Wenn die Linke zum Kriegsministerium wird: Besonders schrecklich ist das Schweigen des sogenannten progressiven Westens. Einst gab es Millionen von Menschen, die gegen den Krieg demonstrierten. Heute ist die Antikriegsbewegung so gut wie ausgelöscht oder, schlimmer noch, kooptiert, insbesondere wenn es um den russisch-ukrainischen Krieg und den Rüstungswahn in Europa geht.
Parteien, die einst für Frieden standen, stellen sich nun hinter Militärbudgets und Waffenexporte, solange die Bomben unter einer liberalen Flagge fliegen. Das Problem ist nicht nur die Rechte. Es ist die intellektuelle Linke, die sich der Kriegsmaschinerie unterworfen hat und im Namen der Demokratie imperiale Talking Points wiederholt.
Und die Dissidenten? Zerschlagen. Julian Assange verrottet seit zehn Jahren in einer Gefängniszelle, weil er über WikiLeaks Kriegsverbrechen der USA aufgedeckt hat; Edward Snowden lebt im Exil, weil er die illegale Massenüberwachung durch die National Security Agency (NSA) enthüllt hat.
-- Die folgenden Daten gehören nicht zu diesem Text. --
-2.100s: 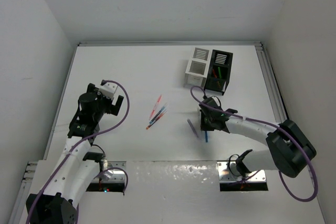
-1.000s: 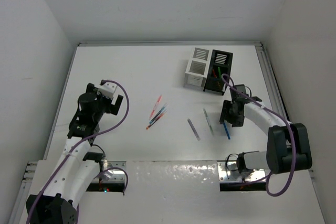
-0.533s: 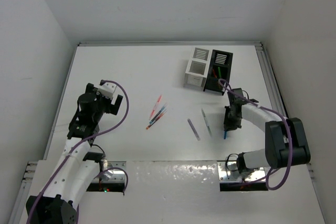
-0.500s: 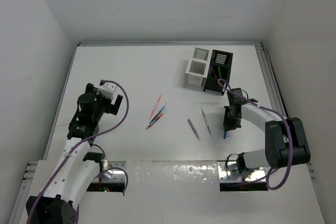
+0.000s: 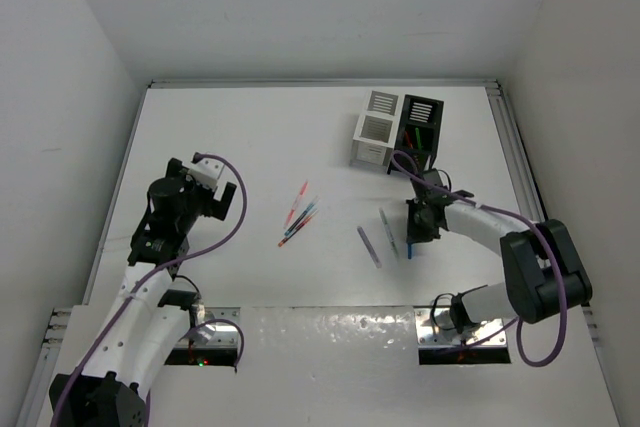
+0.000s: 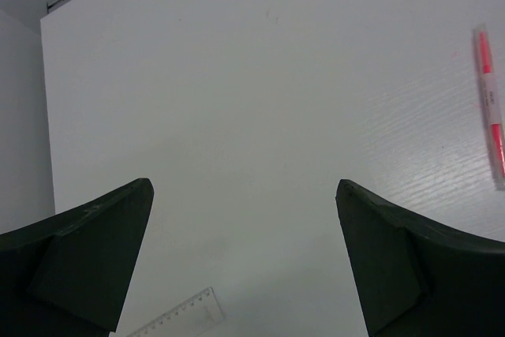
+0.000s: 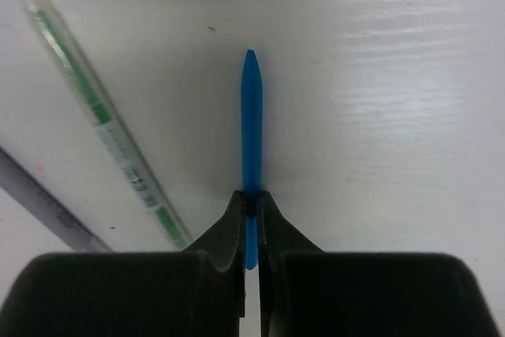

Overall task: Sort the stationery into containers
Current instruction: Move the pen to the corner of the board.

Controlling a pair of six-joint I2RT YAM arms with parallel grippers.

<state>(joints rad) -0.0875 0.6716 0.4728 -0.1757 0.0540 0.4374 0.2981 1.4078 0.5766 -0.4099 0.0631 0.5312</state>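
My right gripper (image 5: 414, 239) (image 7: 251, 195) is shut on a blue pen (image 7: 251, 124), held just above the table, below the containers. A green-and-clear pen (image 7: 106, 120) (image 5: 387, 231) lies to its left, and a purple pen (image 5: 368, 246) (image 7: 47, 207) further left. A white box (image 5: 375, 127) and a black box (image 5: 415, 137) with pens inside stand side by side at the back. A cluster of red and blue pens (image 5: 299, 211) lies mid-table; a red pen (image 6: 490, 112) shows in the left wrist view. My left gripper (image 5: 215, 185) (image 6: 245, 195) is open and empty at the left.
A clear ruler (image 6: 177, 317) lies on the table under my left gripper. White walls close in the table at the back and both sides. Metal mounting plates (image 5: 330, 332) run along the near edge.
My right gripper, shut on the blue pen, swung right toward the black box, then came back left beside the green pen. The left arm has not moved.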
Neue Stimmen werden zum Schweigen gebracht, wie das Medienunternehmen red., dessen Gründer nun unter EU-Sanktionen steht.
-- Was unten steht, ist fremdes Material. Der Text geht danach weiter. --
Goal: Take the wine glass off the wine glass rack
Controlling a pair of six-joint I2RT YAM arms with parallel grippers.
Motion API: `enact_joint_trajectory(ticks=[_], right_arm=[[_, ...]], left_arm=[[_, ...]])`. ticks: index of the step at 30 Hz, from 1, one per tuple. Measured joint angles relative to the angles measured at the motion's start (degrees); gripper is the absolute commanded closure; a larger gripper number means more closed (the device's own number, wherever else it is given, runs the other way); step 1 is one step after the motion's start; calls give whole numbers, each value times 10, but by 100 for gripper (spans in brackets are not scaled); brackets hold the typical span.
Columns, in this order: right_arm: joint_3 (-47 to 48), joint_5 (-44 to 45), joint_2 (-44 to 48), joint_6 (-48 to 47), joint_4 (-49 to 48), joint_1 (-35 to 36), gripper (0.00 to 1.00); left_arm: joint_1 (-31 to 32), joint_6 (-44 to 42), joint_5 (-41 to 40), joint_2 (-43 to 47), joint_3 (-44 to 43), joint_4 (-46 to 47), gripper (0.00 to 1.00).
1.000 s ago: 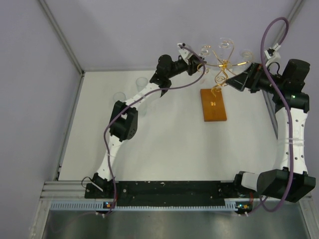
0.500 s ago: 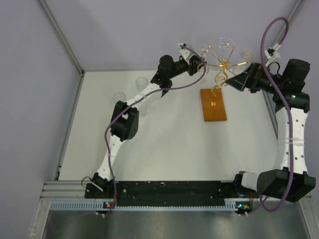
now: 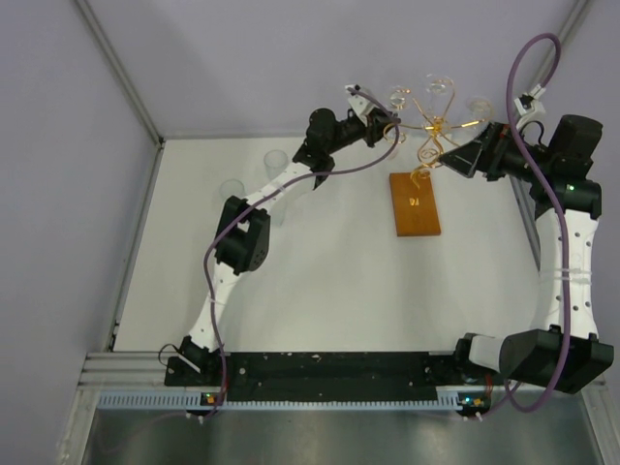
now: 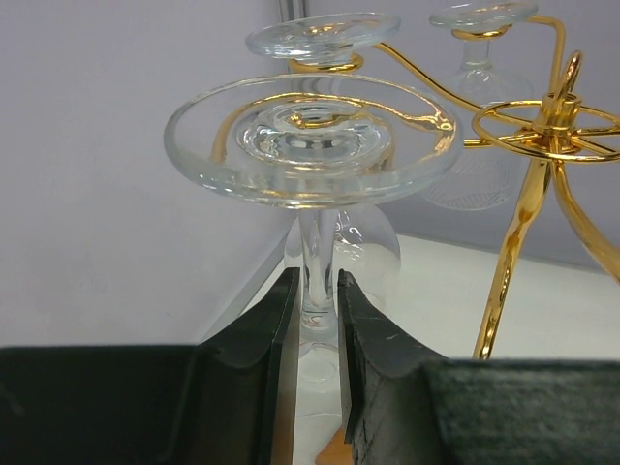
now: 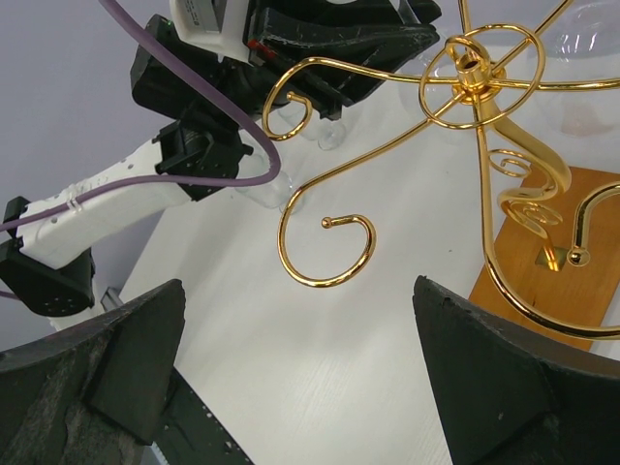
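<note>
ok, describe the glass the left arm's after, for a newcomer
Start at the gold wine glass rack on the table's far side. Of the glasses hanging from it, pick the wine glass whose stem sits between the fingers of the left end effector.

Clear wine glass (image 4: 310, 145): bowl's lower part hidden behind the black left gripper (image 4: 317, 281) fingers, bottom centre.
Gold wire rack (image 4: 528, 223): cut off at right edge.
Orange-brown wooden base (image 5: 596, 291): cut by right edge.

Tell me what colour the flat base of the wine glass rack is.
The base is orange-brown wood, clearest in the top view.
</note>
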State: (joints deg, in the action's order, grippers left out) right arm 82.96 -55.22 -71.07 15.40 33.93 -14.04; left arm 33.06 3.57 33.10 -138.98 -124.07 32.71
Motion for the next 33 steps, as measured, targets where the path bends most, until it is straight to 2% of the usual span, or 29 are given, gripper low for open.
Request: enact_joint_trajectory(ticks=[22, 33], right_arm=[[0, 0, -3, 0, 0, 0, 1], [0, 0, -4, 0, 0, 0, 1]], left_arm=[[1, 25, -51, 6, 8, 5, 100], [6, 16, -92, 6, -26, -19, 100]])
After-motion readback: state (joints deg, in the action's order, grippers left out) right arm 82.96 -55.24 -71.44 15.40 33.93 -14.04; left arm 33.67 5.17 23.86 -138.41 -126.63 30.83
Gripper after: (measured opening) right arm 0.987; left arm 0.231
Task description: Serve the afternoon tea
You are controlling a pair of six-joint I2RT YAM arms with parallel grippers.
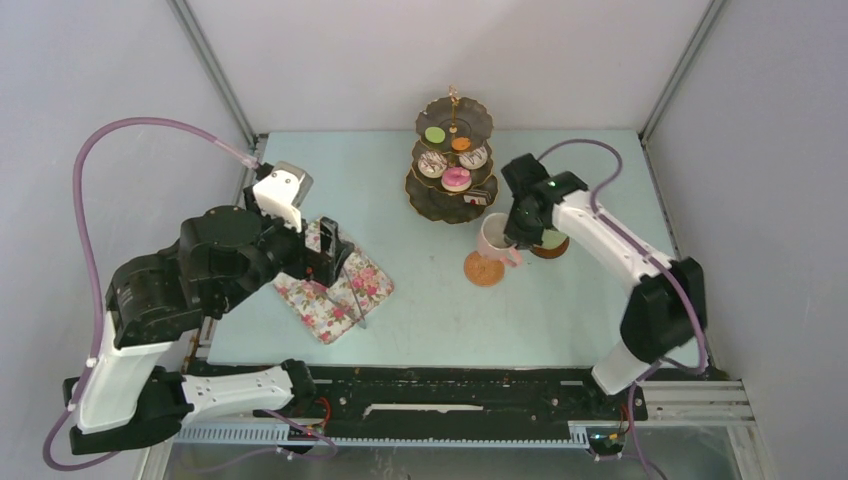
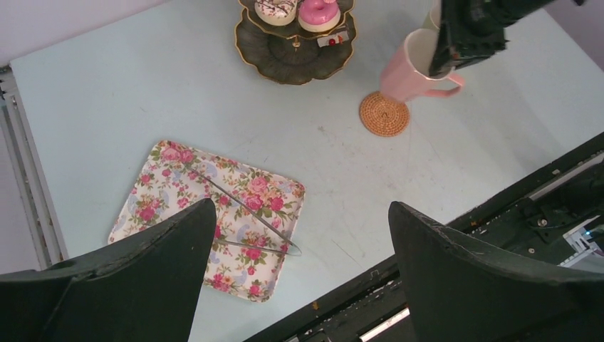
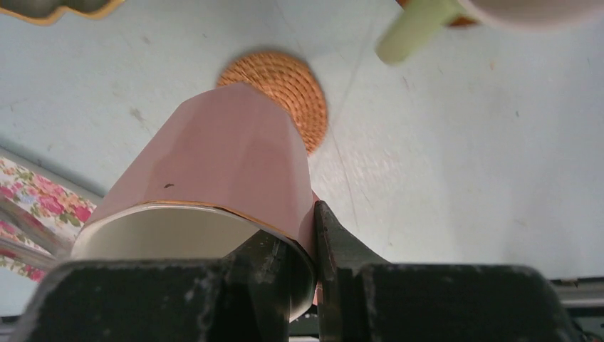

Das Ziel ist klar: Die Antikriegsbewegung muss vernichtet werden, bevor sie wieder aufleben kann. Nur außerhalb der westlichen Medienblase gibt es genügend öffentliche Opposition gegen diese Travestien. In Lateinamerika, in Afrika, in weiten Teilen Asiens vertrauen die Menschen nicht mehr der „internationalen Gemeinschaft“, die nur mit Sanktionen oder Soldaten aufwartet. Sie kennen das Muster. Sie haben es erlebt. Und sie durchschauen die Heuchelei.
Die Wahrheit kommt ans Licht, wo einst Bomben fielen.
Das Imperium wird nicht zusammenbrechen, weil ihm die Waffen ausgehen. Es wird erst fallen, wenn ihm die Gläubigen ausgehen. Immer mehr Menschen müssen verstehen, dass man Frieden nicht auf doppelten Standards aufbauen kann.
Man kann nicht eine Besatzung verurteilen und gleichzeitig eine andere finanzieren. Man kann Demokratie nicht verteidigen, indem man Andersdenkende unterdrückt. Erst wenn die Heuchelei einer großen Mehrheit im Westen klar wird, können wir diese Kriegsmaschine zum Stillstand bringen, indem wir ihr jegliche Finanzierung entziehen.
Michel Collon ist ein Visionär und Realist, weil er versteht, dass die Grundlagen für eine bessere Welt gar nicht so kompliziert sind, nur ihre Umsetzung ist es: Es müssen Medien des Volkes aufgebaut werden. Medien, die in der Wahrheit verwurzelt sind und nicht in Schlagworten.
Die Stimmen aus dem Globalen Süden in die Diskussion einbringen. Die die Maschinerie hinter jedem Kriegsgeschrei und jeder Medienblockade aufdecken. Die übersetzen, aufklären und verbinden. Das ist der Weg, den wir irgendwie einschlagen müssen.